*Data below:*
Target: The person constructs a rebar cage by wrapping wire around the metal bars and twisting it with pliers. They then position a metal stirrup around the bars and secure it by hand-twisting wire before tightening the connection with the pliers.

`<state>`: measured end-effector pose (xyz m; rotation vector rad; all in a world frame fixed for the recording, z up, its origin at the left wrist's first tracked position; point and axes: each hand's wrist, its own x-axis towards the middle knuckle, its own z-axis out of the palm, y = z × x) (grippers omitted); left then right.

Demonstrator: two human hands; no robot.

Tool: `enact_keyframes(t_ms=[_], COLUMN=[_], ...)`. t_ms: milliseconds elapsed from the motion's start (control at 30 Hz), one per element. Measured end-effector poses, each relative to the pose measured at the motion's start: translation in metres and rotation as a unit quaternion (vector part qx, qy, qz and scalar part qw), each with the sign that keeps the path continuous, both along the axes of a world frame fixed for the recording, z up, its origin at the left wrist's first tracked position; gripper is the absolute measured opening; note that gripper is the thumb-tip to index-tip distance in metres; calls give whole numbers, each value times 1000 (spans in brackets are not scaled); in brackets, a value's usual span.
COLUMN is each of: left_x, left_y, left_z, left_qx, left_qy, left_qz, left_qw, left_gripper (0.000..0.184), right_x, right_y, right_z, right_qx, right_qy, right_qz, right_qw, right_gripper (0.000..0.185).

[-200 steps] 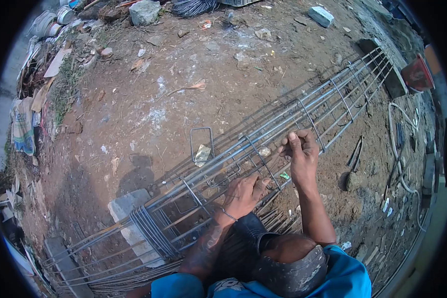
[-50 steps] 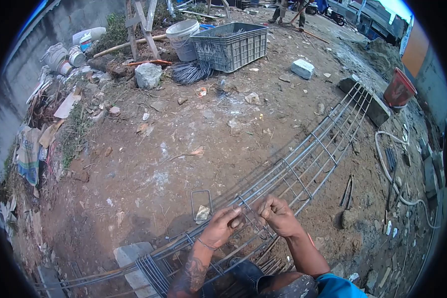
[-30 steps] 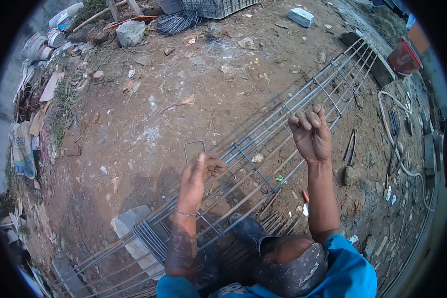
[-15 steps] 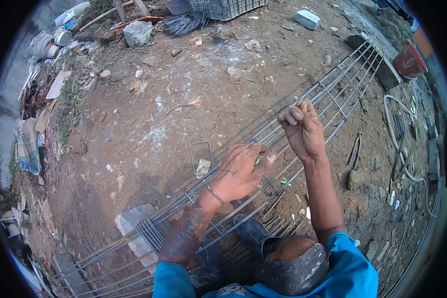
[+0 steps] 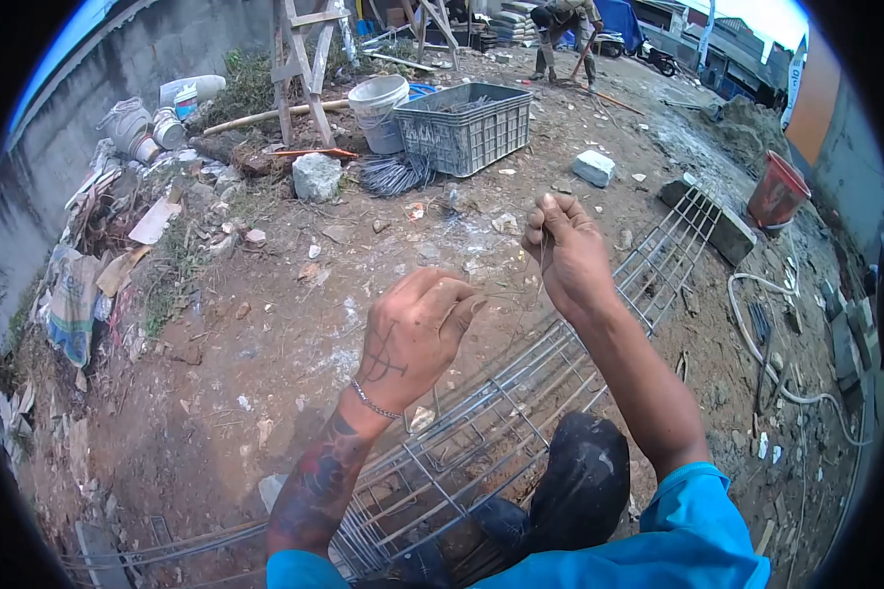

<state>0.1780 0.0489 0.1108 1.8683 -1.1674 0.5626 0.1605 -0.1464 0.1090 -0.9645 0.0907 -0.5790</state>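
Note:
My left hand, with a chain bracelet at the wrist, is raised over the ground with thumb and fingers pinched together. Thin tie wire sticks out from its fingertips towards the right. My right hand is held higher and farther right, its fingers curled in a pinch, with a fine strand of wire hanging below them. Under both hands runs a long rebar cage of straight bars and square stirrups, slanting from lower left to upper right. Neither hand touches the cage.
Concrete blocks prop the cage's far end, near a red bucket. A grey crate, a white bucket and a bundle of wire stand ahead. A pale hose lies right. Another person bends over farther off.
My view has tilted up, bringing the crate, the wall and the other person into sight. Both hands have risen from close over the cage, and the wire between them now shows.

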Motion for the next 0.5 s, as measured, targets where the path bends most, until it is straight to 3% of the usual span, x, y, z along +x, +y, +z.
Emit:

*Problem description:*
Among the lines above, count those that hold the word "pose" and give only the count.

*Task result:*
2